WORK REQUEST: The material below must be restated exactly, line by line.

GIVEN INFORMATION:
= Beginning of Section =

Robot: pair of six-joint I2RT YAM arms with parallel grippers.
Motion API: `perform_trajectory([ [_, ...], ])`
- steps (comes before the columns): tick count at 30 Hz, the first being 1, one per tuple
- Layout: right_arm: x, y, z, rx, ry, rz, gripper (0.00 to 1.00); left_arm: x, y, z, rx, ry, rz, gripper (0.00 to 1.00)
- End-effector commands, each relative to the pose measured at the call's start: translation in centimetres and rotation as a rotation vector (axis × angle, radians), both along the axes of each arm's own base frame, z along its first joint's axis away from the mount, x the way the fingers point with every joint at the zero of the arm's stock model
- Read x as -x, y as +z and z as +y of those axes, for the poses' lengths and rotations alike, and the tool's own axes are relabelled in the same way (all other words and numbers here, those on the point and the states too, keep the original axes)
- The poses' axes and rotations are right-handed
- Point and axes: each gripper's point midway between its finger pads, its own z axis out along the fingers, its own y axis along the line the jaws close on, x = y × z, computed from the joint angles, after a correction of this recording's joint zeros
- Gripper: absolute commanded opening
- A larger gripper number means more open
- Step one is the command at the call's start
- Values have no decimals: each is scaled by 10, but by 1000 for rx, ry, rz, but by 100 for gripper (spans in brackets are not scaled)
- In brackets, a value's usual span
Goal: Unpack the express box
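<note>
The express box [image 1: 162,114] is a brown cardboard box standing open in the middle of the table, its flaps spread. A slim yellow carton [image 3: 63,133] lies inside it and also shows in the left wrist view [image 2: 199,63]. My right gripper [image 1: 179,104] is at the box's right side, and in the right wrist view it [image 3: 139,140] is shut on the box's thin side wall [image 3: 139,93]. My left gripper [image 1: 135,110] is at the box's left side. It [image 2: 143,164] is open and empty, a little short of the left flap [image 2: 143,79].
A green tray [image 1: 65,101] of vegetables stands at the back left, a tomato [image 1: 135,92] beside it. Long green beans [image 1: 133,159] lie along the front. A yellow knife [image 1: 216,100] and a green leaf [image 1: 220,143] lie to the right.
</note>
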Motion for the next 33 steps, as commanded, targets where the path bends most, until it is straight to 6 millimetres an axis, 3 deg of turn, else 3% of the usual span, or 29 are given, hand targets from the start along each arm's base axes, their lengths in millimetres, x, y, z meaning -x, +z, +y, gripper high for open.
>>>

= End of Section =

EXERCISE RESPONSE:
Robot: pair of six-joint I2RT YAM arms with parallel grippers.
Motion API: `perform_trajectory([ [_, ...], ])`
- steps (comes before the columns): tick count at 30 Hz, the first being 1, one per tuple
- Layout: right_arm: x, y, z, rx, ry, rz, gripper (0.00 to 1.00); left_arm: x, y, z, rx, ry, rz, gripper (0.00 to 1.00)
- End-effector commands, each relative to the pose measured at the call's start: translation in centimetres and rotation as a rotation vector (axis × angle, radians), both along the axes of each arm's own base frame, z along its first joint's axis away from the mount, x the way the fingers point with every joint at the zero of the arm's stock model
- Read x as -x, y as +z and z as +y of those axes, for the poses' lengths and rotations alike, and the tool's own axes are relabelled in the same way (all other words and numbers here, those on the point and the states too, keep the original axes)
- The poses' axes and rotations are right-handed
- Point and axes: each gripper's point midway between its finger pads, its own z axis out along the fingers, its own y axis along the line the jaws close on, x = y × z, computed from the joint angles, after a correction of this recording's joint zeros
- Gripper: absolute commanded opening
- A larger gripper number means more open
- Step one is the command at the call's start
- Values have no decimals: each is scaled by 10, but by 1000 for rx, ry, rz, but by 100 for gripper (spans in brackets are not scaled)
- In brackets, a value's usual span
Goal: Unpack the express box
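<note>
The express box [image 1: 162,114] is a brown cardboard box standing open in the middle of the table, its flaps spread. A slim yellow carton [image 3: 63,133] lies inside it and also shows in the left wrist view [image 2: 199,63]. My right gripper [image 1: 179,104] is at the box's right side, and in the right wrist view it [image 3: 139,140] is shut on the box's thin side wall [image 3: 139,93]. My left gripper [image 1: 135,110] is at the box's left side. It [image 2: 143,164] is open and empty, a little short of the left flap [image 2: 143,79].
A green tray [image 1: 65,101] of vegetables stands at the back left, a tomato [image 1: 135,92] beside it. Long green beans [image 1: 133,159] lie along the front. A yellow knife [image 1: 216,100] and a green leaf [image 1: 220,143] lie to the right.
</note>
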Motion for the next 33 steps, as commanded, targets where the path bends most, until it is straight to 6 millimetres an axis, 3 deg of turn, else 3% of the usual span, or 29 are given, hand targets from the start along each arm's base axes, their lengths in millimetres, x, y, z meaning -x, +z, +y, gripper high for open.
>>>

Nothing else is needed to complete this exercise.